Sumit Singhal loves modern architecture. He comes from a family of builders who have built more than 20 projects in the last ten years near Delhi in India. He has recently started writing about the architectural projects that catch his imagination.
Nuragic and Contemporary Art Museum in Cagliari, Italy by Zaha Hadid Achitects
April 7th, 2012 by Sumit Singhal
Article source: Zaha Hadid Achitects
The new museum for Cagliari serves as a landmark for the city – welcoming visitors from the sea, sharing its public dimension with the urban complex through a network of public paths. These paths continue within the building’s interior, forming spaces for exhibition, communication and transit.
Our concept envisages the museum as a ‘node of cultural exchanges’ – as a structure which serves as a seaward landmark for the city of Cagliari and, through a network of public paths, interconnects and shares its public dimension with the urban centre it serves. Geometrically aligned with the sea, the ‘Nuragic’ also extends its arms towards the quarter of S. Elia.
This building equates to a ‘coralline concretion’ – empty inside, hard and porous on the surface, yet able to accommodate, through its continuous osmotic exchange with the exterior, a range of cultural activities and experiences. At times it assimilates to the ground, creating a new landscape, at others it acquires a strong mass, defining a new skyline.
The openness and dynamic nature of its silhouette is continued inside, where the circulation of visitors along different paths determine the geometry of its spaces. Deliberate erosion forms a vast cavity which reveals a succession of open spaces for use in many different ways. The building’s inner cavity is defined by two continuous skins, one within the other, with museum resources placed between the two.

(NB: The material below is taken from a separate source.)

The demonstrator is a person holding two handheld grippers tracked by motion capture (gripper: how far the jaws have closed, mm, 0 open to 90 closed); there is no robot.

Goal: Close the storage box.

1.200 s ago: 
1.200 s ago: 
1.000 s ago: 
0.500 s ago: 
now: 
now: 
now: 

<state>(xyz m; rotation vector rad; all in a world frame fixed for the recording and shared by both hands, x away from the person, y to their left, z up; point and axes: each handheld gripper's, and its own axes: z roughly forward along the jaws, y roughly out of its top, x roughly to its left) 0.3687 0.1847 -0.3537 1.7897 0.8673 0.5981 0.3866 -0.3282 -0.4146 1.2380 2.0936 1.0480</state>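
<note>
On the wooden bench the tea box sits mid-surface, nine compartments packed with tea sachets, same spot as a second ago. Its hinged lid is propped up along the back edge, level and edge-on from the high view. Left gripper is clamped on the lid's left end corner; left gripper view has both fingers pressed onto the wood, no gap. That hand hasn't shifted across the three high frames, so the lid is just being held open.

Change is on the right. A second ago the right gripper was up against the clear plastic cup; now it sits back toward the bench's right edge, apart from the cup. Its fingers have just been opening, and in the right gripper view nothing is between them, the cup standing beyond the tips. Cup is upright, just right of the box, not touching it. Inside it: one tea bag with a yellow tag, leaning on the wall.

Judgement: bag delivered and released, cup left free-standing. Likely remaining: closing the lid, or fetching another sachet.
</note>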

Pathways containing communication, contemporary and Nuragic exhibitions constantly intercept and bisect other public areas, giving the building a great sense of fluidity and enormous flexibility.
Construction of the building is phased, echoing the self-regulating growth of living organisms and allowing the museum to define first its own inner spaces, before transforming its surrounding landscape and finally ‘growing’ towards the city of Cagliari.